Realizador: Charles Chaplin
Actores principais: Charles Chaplin, Phyllis Allen, Mack Swain
Duração: 21 min
Crítica: (Esta é a nona crítica de um ciclo sobre as 10 curtas-metragens que Charles Chaplin realizou durante o seu período com a distribuidora First National (1918-1923). Pode ler a introdução a este ciclo na minha crónica “Chaplin na First National (1918-1923) - Introdução para um ciclo de críticas” (link aqui), bem como ter acesso aos links para as restantes críticas)
Com apenas duas curtas-metragens restantes para completar o seu contrato com a First National e poder abraçar a sua total independência, Chaplin segue em ‘Pay Day’ a senda de curtas anteriores (‘A Day’s Pleasure’, ‘The Idle Class’) e concebe, entre aspas, uma curta de comédia a “despachar”, revisitando elementos dos seus antigos trabalhos. Com isto quero dizer que Chaplin não se esforça por dar pungência dramática, ou maior profundidade à sua personagem do Vagabundo, elementos que estavam a ser cada vez mais trabalhados e que tinham tido o seu expoente máximo em ‘The Kid’ do ano anterior. Mas se não havia disponibilidade emocional de Chaplin para ser cómico, artístico e lírico ao mesmo tempo, há um elemento que Chaplin, por esta altura, se recusava a ceder: a comédia. Em ‘Pay Day’ Chaplin não é sem dúvida o Chaplin de ‘The Kid’, mas não baixa, por um segundo, a fasquia da comédia, e é precisamente isso que apresenta, sem mais nem menos, como nos seus melhores trabalhos.
A curta divide-se em duas partes, duas sequências cómicas que Chaplin cola (e que podiam ser encaixadas noutras sequências de outras curtas) para nos mostrar um dia na vida do pequeno Vagabundo, que neste caso é um trabalhador da construção civil.
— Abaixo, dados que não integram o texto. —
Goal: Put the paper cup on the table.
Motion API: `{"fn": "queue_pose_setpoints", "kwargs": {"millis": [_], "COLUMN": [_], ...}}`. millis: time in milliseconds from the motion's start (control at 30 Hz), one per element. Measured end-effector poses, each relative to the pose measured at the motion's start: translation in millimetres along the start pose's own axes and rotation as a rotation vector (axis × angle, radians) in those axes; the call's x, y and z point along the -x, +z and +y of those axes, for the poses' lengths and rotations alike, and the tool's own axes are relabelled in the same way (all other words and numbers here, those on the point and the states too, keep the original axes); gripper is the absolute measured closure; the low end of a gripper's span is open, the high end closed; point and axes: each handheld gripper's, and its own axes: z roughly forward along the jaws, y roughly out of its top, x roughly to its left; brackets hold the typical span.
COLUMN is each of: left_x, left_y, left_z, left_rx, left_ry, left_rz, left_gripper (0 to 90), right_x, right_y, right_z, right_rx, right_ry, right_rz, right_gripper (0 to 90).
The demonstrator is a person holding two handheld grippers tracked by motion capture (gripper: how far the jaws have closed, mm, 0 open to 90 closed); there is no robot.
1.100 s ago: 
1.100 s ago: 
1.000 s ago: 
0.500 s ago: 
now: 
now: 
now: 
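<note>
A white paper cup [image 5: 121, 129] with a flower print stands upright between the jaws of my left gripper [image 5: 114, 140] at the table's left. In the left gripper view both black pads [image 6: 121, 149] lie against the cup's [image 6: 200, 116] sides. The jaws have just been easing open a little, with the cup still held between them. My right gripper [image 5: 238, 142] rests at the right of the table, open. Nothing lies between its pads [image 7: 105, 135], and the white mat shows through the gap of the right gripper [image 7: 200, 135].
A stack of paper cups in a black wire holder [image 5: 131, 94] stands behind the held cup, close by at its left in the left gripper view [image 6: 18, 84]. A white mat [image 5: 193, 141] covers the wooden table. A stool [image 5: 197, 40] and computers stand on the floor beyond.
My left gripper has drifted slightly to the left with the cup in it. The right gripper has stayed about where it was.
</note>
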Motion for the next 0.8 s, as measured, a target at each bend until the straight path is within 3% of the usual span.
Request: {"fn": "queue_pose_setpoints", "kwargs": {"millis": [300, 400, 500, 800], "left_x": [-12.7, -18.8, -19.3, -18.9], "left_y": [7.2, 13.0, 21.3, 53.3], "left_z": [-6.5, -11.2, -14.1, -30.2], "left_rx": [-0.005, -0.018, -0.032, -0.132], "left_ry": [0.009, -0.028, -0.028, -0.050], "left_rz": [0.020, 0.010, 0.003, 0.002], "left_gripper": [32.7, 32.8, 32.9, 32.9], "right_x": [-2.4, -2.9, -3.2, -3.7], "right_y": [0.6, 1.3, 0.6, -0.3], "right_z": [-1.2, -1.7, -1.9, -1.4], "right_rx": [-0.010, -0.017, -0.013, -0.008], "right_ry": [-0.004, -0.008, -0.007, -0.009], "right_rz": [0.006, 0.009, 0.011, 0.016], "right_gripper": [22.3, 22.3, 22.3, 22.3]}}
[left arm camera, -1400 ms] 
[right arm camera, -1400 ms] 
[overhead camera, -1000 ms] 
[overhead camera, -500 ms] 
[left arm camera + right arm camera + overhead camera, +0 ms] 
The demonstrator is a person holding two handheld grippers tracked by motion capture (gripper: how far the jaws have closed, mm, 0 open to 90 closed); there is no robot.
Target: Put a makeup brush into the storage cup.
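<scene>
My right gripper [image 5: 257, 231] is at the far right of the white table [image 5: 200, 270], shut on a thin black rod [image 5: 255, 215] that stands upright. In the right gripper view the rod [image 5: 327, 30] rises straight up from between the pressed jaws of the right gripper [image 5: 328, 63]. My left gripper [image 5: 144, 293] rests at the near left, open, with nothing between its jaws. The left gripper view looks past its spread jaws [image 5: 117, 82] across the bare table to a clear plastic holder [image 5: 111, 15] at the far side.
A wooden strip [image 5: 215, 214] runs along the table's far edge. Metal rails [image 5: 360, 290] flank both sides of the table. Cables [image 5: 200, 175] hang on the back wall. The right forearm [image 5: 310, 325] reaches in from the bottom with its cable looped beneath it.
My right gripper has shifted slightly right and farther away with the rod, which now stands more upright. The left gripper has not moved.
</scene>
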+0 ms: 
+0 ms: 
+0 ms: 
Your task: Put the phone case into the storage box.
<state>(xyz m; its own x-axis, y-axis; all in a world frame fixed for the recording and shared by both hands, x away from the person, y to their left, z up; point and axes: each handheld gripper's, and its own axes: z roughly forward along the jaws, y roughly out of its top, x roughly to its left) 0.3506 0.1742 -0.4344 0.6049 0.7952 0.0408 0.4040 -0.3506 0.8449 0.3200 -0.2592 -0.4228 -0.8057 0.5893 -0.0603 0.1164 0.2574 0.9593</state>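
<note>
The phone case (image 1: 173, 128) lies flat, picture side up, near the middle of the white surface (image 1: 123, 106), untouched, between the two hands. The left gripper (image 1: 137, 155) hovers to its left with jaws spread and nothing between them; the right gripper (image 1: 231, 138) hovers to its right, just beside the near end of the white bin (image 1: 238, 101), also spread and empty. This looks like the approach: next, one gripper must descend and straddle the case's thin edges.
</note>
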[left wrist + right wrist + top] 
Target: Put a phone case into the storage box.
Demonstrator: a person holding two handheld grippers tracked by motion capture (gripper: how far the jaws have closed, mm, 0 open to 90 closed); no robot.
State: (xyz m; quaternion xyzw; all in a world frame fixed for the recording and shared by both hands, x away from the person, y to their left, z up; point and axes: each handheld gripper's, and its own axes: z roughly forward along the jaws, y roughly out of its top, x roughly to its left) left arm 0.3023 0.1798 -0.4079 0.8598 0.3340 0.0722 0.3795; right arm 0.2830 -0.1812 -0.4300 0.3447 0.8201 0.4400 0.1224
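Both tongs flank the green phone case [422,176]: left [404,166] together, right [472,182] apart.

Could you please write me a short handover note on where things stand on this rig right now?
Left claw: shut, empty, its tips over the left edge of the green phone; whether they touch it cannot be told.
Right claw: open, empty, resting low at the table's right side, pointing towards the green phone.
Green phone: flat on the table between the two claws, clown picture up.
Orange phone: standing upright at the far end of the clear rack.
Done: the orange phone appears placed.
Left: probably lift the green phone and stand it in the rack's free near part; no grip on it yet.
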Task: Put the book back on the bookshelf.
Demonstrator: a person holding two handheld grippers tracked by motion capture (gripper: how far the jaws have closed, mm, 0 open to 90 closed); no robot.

A primeira parte é passada numa obra, e as piadas fluem naturalmente à medida que Chaplin, com a sua elegância balética desastrada, se esforça para fazer o seu trabalho, levando o capataz ao desespero. Destaca-se a hilariante sequência da pausa de almoço (brilhantemente coreografada) e a sequência onde, no alto de uma viga, Chaplin recebe os tijolos que lhe são atirados de baixo. Claro que o efeito é obtido com Chaplin a atirar os tijolos para baixo e depois simplesmente fazendo o ‘rewind’ da bobina, mas mesmo assim, e para a época, é engraçado. Podemos sentir nesta primeira parte, se puxarmos um bocadinho pela imaginação, um preâmbulo para as geniais sequências fabris em 'The Modern Times’ (1936).
Mas é na segunda parte que a curta mais brilha. Aqui, após receber o seu salário, Chaplin vai para uma noite de farra com os amigos. A curta apanha-o à saída de um estabelecimento e nos dez minutos seguintes seguimos as suas peripécias para tentar chegar a casa, onde Chaplin nos dá a sua melhor exibição do bêbado deste ‘One A.M.’ (1916), uma das suas míticas curtas para a Mutual. É um enorme elogio a ‘Pay Day’ dizer que a genialidade cómica de Chaplin como bêbado está próxima, ou equivalente, ao autêntico one-man show de ‘One A.M.’. A sequência em que Chaplin tenta apanhar o eléctrico, por exemplo, é absolutamente memorável. E depois, quando finalmente consegue chegar a casa pela madrugada, ainda tem que tentar passar a perna à sua mulher possessiva (a possante Phyllis Allen num clássico contraste cómico), que o espera com um rolo de cozinha!
‘Pay Day’ é engraçado, muito engraçado. Chaplin demonstra mais uma vez que, acima de tudo, era um enorme comediante e prova, sem sombra de dúvidas, que foi o maior intérprete ‘bêbado’ de que há memória no teatro ou no cinema. E nós, espectadores, rimos, alegre e despreocupadamente, por mais anos, décadas ou séculos que passem. E mesmo que ‘Pay Day’ não seja uma peça de cinema dita ‘artística’, isto constitui verdadeiramente uma arte, por si mesmo.